Czasowa blokada lub nawet trwałe usunięcie konta grozi internautom za pisanie w serwisie Facebook o seksie. Gigant mediów społecznościowych zajrzy nie tylko na nasze tablice, ale również w prywatne wiadomości.
Facebook zabrania rozmów o seksie. Zmiany w zasadach zakazują też wysyłania intymnych zdjęć oraz używania wyrażeń typu „zróbmy to”. – Ograniczamy też posługiwanie się językiem nacechowanym seksualnie, co może prowadzić do nagabywania. Członkowie naszej globalnej społeczności mogą być wrażliwi na tego typu treści. Mogą one przeszkadzać im w nawiązywaniu kontaktu ze znajomymi i pozostałymi osobami w społeczności – wyjaśnia Facebook w komunikacie.
Użytkownicy nie tylko nie mogą publikować takich treści publicznie, ale też rozmawiać o tym prywatnie.

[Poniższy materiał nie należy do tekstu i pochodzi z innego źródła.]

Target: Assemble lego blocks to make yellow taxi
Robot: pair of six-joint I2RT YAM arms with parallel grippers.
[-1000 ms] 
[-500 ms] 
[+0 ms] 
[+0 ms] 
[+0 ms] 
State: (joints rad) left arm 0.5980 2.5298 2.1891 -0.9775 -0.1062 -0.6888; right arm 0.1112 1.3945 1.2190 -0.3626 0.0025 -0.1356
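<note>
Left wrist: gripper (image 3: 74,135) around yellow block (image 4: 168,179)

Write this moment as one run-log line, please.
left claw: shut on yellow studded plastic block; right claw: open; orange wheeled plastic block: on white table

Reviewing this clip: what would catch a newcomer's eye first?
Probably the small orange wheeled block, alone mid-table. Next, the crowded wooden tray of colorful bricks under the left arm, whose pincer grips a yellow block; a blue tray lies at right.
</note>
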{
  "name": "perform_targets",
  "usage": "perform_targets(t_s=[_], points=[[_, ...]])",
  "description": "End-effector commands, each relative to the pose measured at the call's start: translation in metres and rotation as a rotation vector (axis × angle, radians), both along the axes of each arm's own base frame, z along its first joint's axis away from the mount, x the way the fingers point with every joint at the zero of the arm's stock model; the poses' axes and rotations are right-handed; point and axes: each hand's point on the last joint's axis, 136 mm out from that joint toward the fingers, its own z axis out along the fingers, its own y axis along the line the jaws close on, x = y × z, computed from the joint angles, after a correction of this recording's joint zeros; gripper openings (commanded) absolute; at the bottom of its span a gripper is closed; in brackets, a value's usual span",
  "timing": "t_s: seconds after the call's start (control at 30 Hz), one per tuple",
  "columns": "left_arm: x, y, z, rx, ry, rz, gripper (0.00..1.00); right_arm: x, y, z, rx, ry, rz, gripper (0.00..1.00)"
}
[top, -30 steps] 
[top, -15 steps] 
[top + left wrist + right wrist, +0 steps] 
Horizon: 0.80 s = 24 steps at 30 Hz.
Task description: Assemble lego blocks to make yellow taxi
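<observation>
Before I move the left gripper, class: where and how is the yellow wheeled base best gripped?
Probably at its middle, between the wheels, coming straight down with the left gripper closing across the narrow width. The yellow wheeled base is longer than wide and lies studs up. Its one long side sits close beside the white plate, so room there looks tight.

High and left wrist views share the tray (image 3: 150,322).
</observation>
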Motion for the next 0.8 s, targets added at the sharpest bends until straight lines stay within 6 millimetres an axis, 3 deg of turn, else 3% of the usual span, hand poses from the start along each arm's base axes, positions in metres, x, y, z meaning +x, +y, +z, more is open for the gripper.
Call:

Nie można także wykorzystywać ogólnie sugestywnych stwierdzeń, tj. „mam ochotę na dobrą zabawę dziś wieczorem”, języka potocznego związanego z seksem.
Jak to może wpłynąć na kulturę popularną, zapytaliśmy dr. Piotra Celińskiego z Uniwersytetu Marii Curie-Skłodowskiej. – Użytkownicy zaczną tworzyć nowe słowa, które znaczyły coś, ale teraz będą znaczyć coś innego – mówi dr Celiński. W konsekwencji, mogą także rezygnować z konta na Facebooku i zakładać je na innych platformach, gdzie będzie można prowadzić takie rozmowy. Facebook to taki Titanic, który już powoli zaczyna się topić. Administratorzy wiedzą, że to już koniec, ale pasażerowie, na razie nie są do końca tego świadomi – dodaje Celiński.
Mieszkańcy Lublina mają różne opinie na temat nowej polityki Facebooka. – To jest z pewnością cenzura, bo zakaz mówienia o czymkolwiek w świeci, w państwie, które ceni sobie wolność słowa, to jest średnie – mówi Bartek.
– Wydaje mi się, że to może spowodować nawarstwienie się tematów tabu, a przecież my żyjemy w XXI wieku, tak być nie powinno – dodaje Justyna.